Протягивая ему завернутую в бумагу еду, старуха боязливо спрашивает, чего это он так ночью кричал. Язычки пламени прыгают в зрачках ее округлых глаз, на лице забота, словно она готовит его в дальнюю дорогу. Подает ему варежки, новые, двойные — связала, когда он хворал.
Потом, подойдя к боковому окну, смотрит, как он пересекает соснячок Визгирды и, свернув к холму, исчезает в сумраке звездной ночи.
Размахивая крыльями, в хлеву заливается петух. Старуха начинает суетиться, словно ее ждет уйма работ.
Таким утром мужики, бывало, отправляются на базар с песней.
Еще далеко до зари, но воспоминания о других рассветах, когда она, проводив мужчин, разжигала огонь в печи или отправлялась в чуланчик крутить жернова, наполняют поля теплой добротой. Поля, по которым уходит Криступас.
Накрыв Юзукаса, старая снова забирается в постель. Та же тишь, к которой прислушивался Криступас. Хрустальная тишь, в которой дробятся звезды, рассыпаясь на сверкающие пылинки.
Старуха научилась двигаться почти бесшумно, но Криступене, ее вторая, непризнанная сноха, все слышит. Ее грубый голос распугивает все мысли старой Даукинтене — не накрыла, видите ли, Викторелиса.
— Чего это ты бродишь по ночам, как привидение, — говорит сноха. — Он что, сам не мог взять себе еду? Маленький он, что ли?
— Да ладно тебе, — отмахивается старая. Поднявшись, Криступене ставит на огонь горшки — теперь ей принадлежат рассветы. Но звуки, доносящиеся из кухни, — нетерпеливы и как бы выдают обиду. Старую вдруг захлестывает лютая ненависть к своей снохе, ко всем ее снохам, укравшим у нее сыновей, и она, дав себе слово весь день не отвечать на ее вопросы, складывает на груди руки. Только заботиться о внучке ей никто не возбранит. И никто не возбранит ей сиживать у оконца…
Плотно сжав губы, закрыв глаза, старая Даукинтене лежала в постели, и холодные лучи зимнего солнца касались ее старого, морщинистого лица. Порой она поправляла узелок белого в крапинку платка, заталкивала его по старой привычке под подбородок, чмокала высохшими губами, поворачивалась лицом к свету, который сочился сквозь низкое, запорошенное снегом окно.
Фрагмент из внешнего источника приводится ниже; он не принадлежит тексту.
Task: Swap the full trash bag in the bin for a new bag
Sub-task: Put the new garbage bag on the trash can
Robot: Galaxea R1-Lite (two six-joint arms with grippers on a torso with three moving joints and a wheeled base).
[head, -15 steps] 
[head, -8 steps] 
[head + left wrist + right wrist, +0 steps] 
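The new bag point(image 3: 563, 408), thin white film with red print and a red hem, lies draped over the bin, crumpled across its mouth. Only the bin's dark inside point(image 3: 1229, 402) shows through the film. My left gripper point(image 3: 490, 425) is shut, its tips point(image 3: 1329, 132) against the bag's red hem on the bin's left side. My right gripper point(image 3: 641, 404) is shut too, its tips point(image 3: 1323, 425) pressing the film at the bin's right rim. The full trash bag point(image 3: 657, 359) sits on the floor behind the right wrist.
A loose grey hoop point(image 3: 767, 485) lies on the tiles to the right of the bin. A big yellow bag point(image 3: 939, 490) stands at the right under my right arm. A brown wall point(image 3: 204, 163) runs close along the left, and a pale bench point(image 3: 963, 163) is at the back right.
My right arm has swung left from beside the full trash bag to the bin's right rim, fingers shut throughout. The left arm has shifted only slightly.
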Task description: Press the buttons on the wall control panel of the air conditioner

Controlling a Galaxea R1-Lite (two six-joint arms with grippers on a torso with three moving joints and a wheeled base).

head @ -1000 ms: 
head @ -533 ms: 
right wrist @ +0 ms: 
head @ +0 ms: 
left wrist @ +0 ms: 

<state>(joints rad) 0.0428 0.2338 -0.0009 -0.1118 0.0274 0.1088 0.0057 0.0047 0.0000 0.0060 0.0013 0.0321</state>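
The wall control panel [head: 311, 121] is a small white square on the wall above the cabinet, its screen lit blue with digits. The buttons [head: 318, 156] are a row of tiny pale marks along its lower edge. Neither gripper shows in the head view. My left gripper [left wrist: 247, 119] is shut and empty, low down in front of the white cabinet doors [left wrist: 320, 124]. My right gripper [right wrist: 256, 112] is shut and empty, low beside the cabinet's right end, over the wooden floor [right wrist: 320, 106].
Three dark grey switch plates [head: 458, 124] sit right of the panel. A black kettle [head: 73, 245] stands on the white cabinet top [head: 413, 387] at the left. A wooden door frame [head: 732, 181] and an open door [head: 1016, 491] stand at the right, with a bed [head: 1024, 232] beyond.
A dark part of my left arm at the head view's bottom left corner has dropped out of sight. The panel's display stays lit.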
Она крепко поссорилась со снохой — за что та пасынка Юзукаса, ее любимого внучка, все ругает и гонит из избы — то дровец ей принеси, то картошки, то огонь разведи. Что бы ребенок ни делал, все нехорошо. А ведь он маленький совсем, что он разумеет. «Если бы могла, сама принесла бы», — говорила она ворочаясь на соломенном тюфяке. «Да ты не волнуйся, не переживай, — пропела сноха. — Никто твоего сиротинушку в обиду не даст, не бойся. И не суй носа, куда не следует». — «Ладно, ладно», — говорила старая хриплым голосом, не вставая с постели. Но убедить сноху ей так и не удалось. Тогда-то она и повернула лицо к оконцу. Пусть сноха знает: внучонка, пока жива, она никому не позволит трогать.
Ей чудилось, что ребенок такой же маленький, как и девять лет тому назад, когда, ухватившись за юбку, он шел рядом с ней на базар, испуганно оглядываясь по сторонам. Сидит он на холодном полу, голодный, грязный, и возится с какой-нибудь пустяковиной, найденной под лавкой или под кроватью. Пальцы его посинели от холода, и сам он весь закоченел. Где же отец, почему он не возвращается, думает старуха, прикованная хворью к постели. Связала бы ему свитерок, носки или варежки, да спиц в руках не удержать. Пыталась раза два подняться, звала Юзукаса, просила, чтобы подошел, хотела дать ему рафинаду, кусочки которого прятала под подушкой, все от себя отнимала и ему давала. «Юзук, — кричала она хриплым голосом, — подойди же. Юзук, ты что не слышишь?»